▶ To do: Exactly the lines from the one with "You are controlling" to the end of the listing must be repeated, both ends included, with nothing added.

▶ Available data:
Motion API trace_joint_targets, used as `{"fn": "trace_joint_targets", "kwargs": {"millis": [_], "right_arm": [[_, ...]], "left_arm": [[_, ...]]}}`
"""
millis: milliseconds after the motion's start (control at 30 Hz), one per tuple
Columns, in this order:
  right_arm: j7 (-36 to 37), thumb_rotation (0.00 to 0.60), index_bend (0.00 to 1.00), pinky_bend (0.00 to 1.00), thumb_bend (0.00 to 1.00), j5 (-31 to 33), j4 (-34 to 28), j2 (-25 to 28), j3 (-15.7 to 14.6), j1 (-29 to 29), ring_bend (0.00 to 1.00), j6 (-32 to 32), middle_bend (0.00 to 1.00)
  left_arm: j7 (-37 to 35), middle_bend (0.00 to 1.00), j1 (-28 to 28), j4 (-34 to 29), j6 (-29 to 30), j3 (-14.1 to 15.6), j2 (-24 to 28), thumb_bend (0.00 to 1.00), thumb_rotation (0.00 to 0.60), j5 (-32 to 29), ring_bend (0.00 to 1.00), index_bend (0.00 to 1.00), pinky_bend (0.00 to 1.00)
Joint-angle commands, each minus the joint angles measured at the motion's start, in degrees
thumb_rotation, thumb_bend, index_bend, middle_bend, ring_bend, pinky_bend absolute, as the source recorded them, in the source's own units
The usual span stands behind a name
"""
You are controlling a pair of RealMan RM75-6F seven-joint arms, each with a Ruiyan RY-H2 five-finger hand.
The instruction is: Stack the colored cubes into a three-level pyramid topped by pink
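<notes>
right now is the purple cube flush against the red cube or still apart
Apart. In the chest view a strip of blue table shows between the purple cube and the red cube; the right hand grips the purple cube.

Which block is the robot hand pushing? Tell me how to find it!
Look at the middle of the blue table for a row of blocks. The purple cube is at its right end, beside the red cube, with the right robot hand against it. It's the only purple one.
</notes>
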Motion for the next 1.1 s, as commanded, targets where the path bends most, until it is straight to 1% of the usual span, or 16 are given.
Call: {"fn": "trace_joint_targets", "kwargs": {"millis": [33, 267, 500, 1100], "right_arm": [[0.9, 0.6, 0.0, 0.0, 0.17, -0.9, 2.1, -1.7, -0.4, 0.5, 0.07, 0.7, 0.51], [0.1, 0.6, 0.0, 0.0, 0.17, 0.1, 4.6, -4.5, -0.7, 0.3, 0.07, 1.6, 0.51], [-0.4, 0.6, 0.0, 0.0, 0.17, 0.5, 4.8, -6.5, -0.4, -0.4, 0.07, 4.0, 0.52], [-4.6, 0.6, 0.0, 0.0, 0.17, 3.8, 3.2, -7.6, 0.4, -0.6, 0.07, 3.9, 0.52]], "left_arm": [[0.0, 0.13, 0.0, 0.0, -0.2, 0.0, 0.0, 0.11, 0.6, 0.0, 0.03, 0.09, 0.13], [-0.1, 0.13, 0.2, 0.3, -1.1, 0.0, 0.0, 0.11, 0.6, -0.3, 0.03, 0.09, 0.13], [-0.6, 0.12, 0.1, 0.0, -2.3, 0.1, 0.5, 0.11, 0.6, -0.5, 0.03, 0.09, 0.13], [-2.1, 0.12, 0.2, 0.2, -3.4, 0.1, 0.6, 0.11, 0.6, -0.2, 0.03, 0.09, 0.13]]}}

▶ Solution to this task:
You are controlling a pair of RealMan RM75-6F seven-joint arms, each with a Ruiyan RY-H2 five-finger hand.
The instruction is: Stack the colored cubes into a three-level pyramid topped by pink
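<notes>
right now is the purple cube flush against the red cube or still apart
Apart. In the chest view a strip of blue table shows between the purple cube and the red cube; the right hand grips the purple cube.

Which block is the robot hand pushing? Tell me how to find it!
Look at the middle of the blue table for a row of blocks. The purple cube is at its right end, beside the red cube, with the right robot hand against it. It's the only purple one.
</notes>
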Motion for the next 1.1 s, as commanded, targets where the path bends most, until it is straight to 1% of the usual span, or 16 are given.
Call: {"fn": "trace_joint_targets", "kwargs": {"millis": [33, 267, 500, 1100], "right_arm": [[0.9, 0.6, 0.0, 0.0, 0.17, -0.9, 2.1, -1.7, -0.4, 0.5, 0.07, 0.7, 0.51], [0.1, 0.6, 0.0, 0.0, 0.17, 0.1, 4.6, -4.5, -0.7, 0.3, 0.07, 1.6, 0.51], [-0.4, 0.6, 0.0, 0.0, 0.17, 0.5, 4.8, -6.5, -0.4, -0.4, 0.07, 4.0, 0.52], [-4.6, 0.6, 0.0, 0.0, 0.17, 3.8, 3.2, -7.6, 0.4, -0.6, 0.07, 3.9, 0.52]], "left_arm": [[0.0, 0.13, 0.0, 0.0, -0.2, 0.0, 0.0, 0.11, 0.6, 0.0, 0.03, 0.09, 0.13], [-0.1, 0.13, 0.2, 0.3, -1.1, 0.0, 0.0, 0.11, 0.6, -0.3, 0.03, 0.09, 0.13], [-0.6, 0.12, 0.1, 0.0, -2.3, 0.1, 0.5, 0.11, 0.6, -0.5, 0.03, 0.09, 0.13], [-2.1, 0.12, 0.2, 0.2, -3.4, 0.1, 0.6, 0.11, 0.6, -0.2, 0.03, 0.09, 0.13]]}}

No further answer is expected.